Find each line in the following listing that has the string "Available", then state the count and nothing else.

## PROVIDED RECORDS
----
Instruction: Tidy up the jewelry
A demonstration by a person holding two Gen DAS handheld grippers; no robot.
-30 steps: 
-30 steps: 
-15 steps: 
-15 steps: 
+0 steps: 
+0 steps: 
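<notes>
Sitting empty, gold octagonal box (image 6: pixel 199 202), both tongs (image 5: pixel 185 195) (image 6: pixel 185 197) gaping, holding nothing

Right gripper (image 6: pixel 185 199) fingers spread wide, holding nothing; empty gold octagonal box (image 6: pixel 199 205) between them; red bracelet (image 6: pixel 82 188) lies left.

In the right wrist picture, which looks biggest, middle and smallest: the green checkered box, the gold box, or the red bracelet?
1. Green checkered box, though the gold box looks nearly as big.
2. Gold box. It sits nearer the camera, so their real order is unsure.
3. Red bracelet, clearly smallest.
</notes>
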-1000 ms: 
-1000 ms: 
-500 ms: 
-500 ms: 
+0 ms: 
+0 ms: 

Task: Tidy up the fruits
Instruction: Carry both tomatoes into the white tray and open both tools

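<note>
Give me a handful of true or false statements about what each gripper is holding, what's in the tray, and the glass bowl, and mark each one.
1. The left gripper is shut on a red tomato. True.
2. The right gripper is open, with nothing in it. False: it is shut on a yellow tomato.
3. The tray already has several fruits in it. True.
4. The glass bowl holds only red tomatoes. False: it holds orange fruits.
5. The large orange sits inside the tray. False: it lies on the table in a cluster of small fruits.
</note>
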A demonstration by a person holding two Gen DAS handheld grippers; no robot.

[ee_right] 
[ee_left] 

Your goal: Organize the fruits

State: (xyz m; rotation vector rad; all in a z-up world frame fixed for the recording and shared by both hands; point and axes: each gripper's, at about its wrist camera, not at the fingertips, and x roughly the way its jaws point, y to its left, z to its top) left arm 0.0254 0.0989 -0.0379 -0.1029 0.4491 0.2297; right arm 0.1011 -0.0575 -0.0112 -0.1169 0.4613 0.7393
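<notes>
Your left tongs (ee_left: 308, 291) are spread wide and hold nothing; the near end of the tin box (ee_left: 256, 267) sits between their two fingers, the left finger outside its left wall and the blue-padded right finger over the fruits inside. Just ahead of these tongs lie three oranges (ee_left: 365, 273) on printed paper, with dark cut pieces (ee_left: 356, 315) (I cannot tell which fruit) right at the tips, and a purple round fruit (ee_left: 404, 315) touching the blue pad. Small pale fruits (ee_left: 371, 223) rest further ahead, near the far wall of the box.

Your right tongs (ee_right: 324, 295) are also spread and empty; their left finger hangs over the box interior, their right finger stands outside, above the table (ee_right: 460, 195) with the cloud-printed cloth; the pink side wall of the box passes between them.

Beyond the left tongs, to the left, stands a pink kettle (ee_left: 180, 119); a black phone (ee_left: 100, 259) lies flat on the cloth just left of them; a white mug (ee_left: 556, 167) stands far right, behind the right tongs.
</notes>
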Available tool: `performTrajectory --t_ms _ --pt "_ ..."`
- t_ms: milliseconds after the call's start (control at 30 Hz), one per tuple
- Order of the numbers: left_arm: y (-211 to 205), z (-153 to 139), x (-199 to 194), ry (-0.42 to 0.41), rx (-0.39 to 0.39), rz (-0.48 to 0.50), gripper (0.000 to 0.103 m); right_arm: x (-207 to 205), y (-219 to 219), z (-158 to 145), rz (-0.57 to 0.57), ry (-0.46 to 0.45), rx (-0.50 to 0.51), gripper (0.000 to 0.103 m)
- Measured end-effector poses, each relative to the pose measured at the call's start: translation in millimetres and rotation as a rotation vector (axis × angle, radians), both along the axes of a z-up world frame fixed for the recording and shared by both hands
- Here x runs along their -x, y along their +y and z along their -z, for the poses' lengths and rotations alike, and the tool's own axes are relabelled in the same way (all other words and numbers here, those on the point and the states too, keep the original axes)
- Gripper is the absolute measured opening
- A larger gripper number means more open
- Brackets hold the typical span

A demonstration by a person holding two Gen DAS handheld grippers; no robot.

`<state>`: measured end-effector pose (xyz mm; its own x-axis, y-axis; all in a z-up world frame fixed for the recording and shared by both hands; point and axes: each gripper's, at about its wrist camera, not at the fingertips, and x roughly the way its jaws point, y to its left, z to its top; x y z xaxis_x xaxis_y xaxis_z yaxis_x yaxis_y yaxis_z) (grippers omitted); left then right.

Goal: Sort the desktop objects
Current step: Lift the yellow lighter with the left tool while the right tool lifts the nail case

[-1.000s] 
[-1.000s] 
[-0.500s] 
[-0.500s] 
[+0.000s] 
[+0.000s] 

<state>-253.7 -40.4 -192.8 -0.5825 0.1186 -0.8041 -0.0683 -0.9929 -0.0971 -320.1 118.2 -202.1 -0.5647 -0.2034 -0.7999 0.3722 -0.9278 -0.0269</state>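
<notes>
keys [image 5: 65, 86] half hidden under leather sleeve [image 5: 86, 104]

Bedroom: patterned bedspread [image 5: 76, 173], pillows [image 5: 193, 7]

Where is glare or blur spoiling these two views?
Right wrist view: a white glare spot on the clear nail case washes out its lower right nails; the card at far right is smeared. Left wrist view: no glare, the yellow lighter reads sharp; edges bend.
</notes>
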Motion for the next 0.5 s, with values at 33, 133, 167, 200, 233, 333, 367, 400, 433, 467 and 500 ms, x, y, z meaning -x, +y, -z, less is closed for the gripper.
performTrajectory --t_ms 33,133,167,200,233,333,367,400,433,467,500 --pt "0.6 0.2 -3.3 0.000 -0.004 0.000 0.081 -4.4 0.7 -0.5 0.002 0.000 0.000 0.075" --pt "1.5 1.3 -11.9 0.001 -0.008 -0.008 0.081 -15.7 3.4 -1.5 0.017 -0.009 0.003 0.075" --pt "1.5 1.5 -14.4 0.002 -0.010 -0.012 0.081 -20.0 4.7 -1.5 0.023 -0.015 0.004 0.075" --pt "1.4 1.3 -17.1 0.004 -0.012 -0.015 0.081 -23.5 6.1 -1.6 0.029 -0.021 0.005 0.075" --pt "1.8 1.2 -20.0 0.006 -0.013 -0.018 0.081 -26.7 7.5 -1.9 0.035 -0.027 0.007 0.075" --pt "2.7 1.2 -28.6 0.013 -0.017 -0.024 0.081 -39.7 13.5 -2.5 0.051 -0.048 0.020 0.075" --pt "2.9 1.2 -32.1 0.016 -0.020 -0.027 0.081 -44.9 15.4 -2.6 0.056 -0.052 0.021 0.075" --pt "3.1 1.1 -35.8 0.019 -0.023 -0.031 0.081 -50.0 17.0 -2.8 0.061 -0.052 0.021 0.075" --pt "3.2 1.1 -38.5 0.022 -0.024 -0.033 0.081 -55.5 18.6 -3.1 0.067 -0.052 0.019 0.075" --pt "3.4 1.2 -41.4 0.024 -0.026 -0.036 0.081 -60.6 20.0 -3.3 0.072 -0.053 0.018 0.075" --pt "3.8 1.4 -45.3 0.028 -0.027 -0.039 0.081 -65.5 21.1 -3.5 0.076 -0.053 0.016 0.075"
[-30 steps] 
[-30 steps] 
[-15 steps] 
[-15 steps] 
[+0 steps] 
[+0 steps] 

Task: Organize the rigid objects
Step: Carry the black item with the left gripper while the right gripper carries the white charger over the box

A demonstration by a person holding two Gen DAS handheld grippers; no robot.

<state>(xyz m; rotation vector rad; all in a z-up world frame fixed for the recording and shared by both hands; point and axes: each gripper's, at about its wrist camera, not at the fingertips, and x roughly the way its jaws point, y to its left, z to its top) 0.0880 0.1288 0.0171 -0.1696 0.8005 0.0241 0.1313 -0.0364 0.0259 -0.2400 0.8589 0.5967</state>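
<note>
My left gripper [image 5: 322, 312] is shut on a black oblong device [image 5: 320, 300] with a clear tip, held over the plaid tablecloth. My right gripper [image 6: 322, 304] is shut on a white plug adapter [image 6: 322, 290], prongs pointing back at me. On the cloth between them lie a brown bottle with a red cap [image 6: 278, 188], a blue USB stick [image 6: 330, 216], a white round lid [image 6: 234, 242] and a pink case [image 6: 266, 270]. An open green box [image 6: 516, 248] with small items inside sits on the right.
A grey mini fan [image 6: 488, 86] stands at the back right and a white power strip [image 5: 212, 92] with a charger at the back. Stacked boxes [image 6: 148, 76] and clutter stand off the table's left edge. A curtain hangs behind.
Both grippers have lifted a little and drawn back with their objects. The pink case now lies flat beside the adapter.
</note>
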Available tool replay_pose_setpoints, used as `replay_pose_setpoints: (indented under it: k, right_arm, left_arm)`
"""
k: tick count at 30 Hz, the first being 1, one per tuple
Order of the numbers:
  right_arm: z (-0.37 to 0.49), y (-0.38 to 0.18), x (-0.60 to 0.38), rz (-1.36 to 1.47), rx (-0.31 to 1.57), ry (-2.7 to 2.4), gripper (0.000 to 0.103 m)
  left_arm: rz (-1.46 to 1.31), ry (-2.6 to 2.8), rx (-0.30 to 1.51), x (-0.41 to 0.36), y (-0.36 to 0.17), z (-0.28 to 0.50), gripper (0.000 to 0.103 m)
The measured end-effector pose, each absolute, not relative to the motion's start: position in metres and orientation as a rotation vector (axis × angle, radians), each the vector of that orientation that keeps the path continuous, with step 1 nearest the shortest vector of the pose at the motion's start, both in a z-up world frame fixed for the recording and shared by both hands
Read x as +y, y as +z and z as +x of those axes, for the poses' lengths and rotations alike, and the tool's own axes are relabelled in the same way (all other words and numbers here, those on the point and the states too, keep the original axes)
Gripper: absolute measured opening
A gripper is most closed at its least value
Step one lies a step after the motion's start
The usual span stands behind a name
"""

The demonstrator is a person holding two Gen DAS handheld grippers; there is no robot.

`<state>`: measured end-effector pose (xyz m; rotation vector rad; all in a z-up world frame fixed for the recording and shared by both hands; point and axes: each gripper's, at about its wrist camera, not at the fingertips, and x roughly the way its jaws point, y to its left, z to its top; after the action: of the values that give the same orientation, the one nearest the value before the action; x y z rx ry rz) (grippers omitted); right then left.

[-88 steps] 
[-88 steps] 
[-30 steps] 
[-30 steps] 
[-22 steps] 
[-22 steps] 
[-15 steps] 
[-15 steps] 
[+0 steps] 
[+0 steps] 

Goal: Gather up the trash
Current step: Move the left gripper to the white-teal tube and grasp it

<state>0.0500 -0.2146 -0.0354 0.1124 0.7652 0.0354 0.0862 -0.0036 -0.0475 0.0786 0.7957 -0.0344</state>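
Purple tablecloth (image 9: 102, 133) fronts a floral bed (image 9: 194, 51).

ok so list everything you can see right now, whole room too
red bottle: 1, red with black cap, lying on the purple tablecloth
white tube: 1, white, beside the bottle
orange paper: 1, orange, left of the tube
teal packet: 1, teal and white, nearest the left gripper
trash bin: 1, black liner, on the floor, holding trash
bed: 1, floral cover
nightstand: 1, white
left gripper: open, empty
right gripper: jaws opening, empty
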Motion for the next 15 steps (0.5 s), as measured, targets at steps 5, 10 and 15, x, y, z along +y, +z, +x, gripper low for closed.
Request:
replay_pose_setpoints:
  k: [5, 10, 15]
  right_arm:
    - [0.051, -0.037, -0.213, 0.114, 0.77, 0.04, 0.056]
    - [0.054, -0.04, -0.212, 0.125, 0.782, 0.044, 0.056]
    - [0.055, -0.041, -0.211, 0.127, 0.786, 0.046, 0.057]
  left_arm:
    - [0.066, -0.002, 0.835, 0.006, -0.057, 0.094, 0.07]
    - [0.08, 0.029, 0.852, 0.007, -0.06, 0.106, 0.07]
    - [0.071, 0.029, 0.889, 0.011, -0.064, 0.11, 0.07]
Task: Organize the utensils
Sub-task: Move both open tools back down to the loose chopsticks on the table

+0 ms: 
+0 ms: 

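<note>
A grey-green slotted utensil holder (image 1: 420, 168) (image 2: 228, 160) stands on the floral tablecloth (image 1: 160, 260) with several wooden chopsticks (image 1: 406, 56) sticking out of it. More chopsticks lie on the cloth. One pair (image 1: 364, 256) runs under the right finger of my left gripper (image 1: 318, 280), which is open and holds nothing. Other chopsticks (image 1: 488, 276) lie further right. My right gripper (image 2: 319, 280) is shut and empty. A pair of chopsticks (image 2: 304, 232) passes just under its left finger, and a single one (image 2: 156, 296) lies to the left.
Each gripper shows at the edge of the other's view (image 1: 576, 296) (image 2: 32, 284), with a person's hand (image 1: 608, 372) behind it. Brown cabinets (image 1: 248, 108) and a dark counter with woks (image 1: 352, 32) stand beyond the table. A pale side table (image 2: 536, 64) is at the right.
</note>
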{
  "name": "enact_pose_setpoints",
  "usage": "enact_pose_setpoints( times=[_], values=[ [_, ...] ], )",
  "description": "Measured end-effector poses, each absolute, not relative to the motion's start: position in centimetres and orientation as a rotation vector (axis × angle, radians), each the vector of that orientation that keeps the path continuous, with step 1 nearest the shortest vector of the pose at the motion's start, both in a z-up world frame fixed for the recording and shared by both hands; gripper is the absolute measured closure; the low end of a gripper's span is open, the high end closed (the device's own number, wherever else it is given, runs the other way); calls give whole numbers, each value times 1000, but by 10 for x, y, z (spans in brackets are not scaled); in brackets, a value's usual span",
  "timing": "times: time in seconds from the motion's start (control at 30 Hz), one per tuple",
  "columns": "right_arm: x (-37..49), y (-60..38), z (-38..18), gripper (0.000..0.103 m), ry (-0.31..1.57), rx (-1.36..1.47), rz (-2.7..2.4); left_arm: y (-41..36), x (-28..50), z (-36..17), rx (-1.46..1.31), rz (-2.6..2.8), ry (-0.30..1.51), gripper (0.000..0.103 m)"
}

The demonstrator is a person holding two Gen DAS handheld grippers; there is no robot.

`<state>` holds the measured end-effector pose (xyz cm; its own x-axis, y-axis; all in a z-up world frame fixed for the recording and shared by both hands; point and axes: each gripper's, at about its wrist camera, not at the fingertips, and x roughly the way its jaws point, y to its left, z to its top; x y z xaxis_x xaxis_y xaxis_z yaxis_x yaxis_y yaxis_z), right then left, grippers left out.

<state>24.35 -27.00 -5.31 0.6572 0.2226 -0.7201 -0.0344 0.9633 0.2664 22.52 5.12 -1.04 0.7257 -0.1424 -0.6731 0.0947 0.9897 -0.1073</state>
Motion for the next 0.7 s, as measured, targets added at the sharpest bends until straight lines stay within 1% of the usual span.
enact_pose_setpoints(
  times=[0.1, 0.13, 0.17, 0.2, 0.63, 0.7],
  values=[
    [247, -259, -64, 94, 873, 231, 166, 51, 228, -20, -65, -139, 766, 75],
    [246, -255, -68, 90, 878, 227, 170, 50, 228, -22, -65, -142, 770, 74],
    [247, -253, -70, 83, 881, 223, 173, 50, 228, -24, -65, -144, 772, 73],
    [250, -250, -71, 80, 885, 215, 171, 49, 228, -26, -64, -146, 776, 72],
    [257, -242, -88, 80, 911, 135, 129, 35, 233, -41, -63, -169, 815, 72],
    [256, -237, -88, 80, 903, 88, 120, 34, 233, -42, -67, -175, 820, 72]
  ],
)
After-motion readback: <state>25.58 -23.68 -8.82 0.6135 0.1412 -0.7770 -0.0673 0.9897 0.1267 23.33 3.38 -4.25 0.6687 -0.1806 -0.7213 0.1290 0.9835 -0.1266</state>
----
## FINAL ANSWER
2